Wednesday, November 7, 2007

Studies Offer Insight Into Conscious Consumers' Purchases & Investments

Two studies have recently been released that may be of interest to readers: the "BBMG Conscious Consumer Report" (a national survey on purchasing behavior and social values) and "Carbon Beta© and Equity Performance: Moving From Disclosure to Performance" (a study that evaluates the relationship between a companies' climate change plan and their financial performance).

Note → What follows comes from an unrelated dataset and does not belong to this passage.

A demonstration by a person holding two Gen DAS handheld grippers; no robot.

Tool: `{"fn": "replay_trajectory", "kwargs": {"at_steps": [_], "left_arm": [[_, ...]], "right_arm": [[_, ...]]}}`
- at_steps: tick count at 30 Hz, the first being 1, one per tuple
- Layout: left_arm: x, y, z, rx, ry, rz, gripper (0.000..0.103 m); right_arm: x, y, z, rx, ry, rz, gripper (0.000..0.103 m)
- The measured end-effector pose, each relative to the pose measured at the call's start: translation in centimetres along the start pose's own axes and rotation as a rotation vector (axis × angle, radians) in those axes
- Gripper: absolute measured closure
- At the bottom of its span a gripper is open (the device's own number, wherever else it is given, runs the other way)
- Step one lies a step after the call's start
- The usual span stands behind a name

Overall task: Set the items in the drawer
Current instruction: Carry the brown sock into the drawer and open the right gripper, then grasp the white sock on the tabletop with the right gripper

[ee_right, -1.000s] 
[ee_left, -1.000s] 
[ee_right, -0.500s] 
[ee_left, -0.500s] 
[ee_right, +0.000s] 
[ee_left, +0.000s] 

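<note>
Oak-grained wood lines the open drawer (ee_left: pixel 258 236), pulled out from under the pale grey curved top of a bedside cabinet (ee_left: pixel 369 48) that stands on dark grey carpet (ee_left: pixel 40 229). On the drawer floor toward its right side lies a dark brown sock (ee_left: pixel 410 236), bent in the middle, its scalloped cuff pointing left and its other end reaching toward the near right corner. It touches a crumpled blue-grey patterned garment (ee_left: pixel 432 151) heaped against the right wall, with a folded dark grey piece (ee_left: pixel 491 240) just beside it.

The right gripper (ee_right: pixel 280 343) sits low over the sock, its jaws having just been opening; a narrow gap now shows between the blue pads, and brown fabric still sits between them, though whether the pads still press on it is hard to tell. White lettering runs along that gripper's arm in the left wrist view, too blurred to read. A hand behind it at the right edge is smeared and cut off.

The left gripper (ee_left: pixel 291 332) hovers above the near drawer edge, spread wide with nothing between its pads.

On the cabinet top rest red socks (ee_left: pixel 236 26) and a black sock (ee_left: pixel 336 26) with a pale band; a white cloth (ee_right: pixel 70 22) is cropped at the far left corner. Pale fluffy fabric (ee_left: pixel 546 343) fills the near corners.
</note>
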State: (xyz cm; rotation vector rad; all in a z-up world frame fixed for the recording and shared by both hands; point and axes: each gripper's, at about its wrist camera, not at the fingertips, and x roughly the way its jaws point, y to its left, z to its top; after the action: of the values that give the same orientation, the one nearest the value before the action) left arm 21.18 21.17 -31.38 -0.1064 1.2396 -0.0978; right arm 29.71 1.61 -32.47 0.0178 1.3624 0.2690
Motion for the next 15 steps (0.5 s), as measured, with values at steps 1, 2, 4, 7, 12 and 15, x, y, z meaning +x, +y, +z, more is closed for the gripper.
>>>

Among the key findings of the BBMG Conscious Consumer Report (by BBMG):

  • Health and Safety is Most Important. Consumers’ most important issues are their personal health and safety, such as safe drinking water (90%), clean air (86%) and finding cures for diseases like cancer, AIDS and Alzheimers (84%). By comparison, only 63% describe global warming as the most or a very important issue.
  • Greater than Green. Americans readily self-identify as “conscious consumers” (88% well, 37% very well), “socially responsible” (88% well, 39%very well) and “environmentally-friendly” (86% well, 34% very well). Fewer respondents self-identify as “green” (65% well, 18% very well), which is viewed as more exclusive.
  • Beyond Convenience. When making purchases, convenience (34% very important) has been edged out by more socially relevant attributes: where a product is made (44% very important), how energy efficient it is (41% very important) and its health benefits (36% very important).
  • Most Socially Responsible Companies? Whole Foods Market (22%) tops the list of the survey’s most socially responsible companies, followed byNewman’s Own (19%), Wal-Mart (18%), Burt’s Bees (17%) and General Electric, Johnson & Johnson and Ben & Jerry’s (all 16%).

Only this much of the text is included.